Give back every line of the data exactly. Pictures are not part of the copy.

==================================================

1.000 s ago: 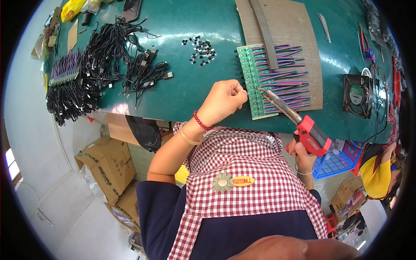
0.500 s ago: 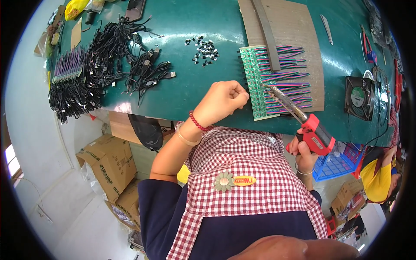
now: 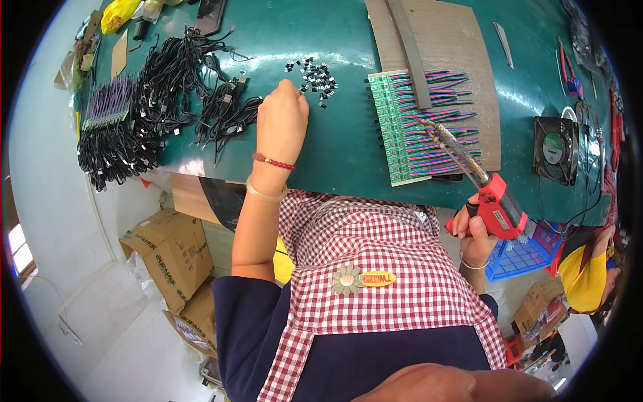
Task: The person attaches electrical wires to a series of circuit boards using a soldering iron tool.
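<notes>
My left hand is over the table between the black cables and a small pile of tiny black-and-white parts. Its fingers are curled in and their tips hidden, so I cannot make out what they hold, if anything. My right hand grips a red soldering gun by the handle. The gun's metal tip points up and left, over the wires beside a green circuit board panel. Rows of purple, pink and black wires extend from the panel's right side across brown cardboard.
A flat grey bar lies across the cardboard and wires. On the right stand a black fan and red-handled pliers. A finished-looking wired panel lies far left. Below right is a blue basket; cartons stand below left.
My left hand has moved left and away from the panel, toward the cables. The soldering gun has shifted slightly right, its tip drawn back from the board.
</notes>
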### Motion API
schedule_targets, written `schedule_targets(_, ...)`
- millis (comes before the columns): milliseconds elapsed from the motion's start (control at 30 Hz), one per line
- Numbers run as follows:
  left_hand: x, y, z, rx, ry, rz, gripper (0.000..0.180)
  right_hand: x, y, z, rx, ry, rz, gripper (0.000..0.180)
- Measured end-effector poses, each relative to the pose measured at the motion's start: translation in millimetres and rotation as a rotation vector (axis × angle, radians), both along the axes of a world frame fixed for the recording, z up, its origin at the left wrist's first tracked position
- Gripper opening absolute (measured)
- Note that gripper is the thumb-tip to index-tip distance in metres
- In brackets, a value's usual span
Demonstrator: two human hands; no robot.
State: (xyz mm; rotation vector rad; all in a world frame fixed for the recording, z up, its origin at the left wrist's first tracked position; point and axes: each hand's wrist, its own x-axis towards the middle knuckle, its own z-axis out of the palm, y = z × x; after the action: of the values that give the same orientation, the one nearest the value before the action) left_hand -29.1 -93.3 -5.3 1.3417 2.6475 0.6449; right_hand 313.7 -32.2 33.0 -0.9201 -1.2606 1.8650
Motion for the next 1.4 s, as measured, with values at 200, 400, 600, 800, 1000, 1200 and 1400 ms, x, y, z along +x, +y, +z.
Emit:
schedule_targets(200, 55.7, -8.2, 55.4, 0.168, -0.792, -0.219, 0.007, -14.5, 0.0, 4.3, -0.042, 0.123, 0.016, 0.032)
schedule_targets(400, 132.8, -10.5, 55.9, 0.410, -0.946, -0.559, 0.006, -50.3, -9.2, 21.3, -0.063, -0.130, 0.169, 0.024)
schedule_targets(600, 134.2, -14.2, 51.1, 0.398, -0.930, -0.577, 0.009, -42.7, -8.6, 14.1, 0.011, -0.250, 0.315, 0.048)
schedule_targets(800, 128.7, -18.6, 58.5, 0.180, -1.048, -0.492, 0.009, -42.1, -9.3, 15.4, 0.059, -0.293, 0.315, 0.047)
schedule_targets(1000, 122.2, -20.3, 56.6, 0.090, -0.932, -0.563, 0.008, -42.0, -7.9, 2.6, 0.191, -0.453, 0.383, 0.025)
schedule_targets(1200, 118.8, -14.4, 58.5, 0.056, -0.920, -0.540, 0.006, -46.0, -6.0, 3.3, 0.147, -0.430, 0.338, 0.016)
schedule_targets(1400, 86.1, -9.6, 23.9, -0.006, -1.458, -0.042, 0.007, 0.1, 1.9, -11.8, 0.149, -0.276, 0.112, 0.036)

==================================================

OUTPUT FOR THIS TASK:
1.000 s ago: 
0.500 s ago: 
now: 
Task: The person attaches electrical wires to a series of circuit boards using a soldering iron tool.
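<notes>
My left hand is over the table between the black cables and a small pile of tiny black-and-white parts. Its fingers are curled in and their tips hidden, so I cannot make out what they hold, if anything. My right hand grips a red soldering gun by the handle. The gun's metal tip points up and left, over the wires beside a green circuit board panel. Rows of purple, pink and black wires extend from the panel's right side across brown cardboard.
A flat grey bar lies across the cardboard and wires. On the right stand a black fan and red-handled pliers. A finished-looking wired panel lies far left. Below right is a blue basket; cartons stand below left.
My left hand has moved left and away from the panel, toward the cables. The soldering gun has shifted slightly right, its tip drawn back from the board.
</notes>
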### Motion API
schedule_targets, written `schedule_targets(_, ...)`
- millis (comes before the columns): milliseconds elapsed from the motion's start (control at 30 Hz), one per line
- Numbers run as follows:
  left_hand: x, y, z, rx, ry, rz, gripper (0.000..0.180)
  right_hand: x, y, z, rx, ry, rz, gripper (0.000..0.180)
- Measured end-effector poses, each relative to the pose measured at the motion's start: translation in millimetres and rotation as a rotation vector (axis × angle, radians), both along the axes of a world frame fixed for the recording, z up, its origin at the left wrist's first tracked position
- Gripper opening absolute (measured)
- Note that gripper is the thumb-tip to index-tip distance in metres
- In brackets, a value's usual span
Demonstrator: two human hands; no robot.
State: (xyz mm; rotation vector rad; all in a world frame fixed for the recording, z up, its origin at the left wrist's first tracked position; point and axes: each hand's wrist, its own x-axis towards the middle knuckle, its own z-axis out of the palm, y = z × x; after the action: of the values that give the same orientation, the one nearest the value before the action) left_hand -29.1 -93.3 -5.3 1.3417 2.6475 0.6449; right_hand 313.7 -32.2 33.0 -0.9201 -1.2606 1.8650
Motion for the next 1.4 s, as measured, with values at 200, 400, 600, 800, 1000, 1200 and 1400 ms, x, y, z along +x, +y, +z.
Emit:
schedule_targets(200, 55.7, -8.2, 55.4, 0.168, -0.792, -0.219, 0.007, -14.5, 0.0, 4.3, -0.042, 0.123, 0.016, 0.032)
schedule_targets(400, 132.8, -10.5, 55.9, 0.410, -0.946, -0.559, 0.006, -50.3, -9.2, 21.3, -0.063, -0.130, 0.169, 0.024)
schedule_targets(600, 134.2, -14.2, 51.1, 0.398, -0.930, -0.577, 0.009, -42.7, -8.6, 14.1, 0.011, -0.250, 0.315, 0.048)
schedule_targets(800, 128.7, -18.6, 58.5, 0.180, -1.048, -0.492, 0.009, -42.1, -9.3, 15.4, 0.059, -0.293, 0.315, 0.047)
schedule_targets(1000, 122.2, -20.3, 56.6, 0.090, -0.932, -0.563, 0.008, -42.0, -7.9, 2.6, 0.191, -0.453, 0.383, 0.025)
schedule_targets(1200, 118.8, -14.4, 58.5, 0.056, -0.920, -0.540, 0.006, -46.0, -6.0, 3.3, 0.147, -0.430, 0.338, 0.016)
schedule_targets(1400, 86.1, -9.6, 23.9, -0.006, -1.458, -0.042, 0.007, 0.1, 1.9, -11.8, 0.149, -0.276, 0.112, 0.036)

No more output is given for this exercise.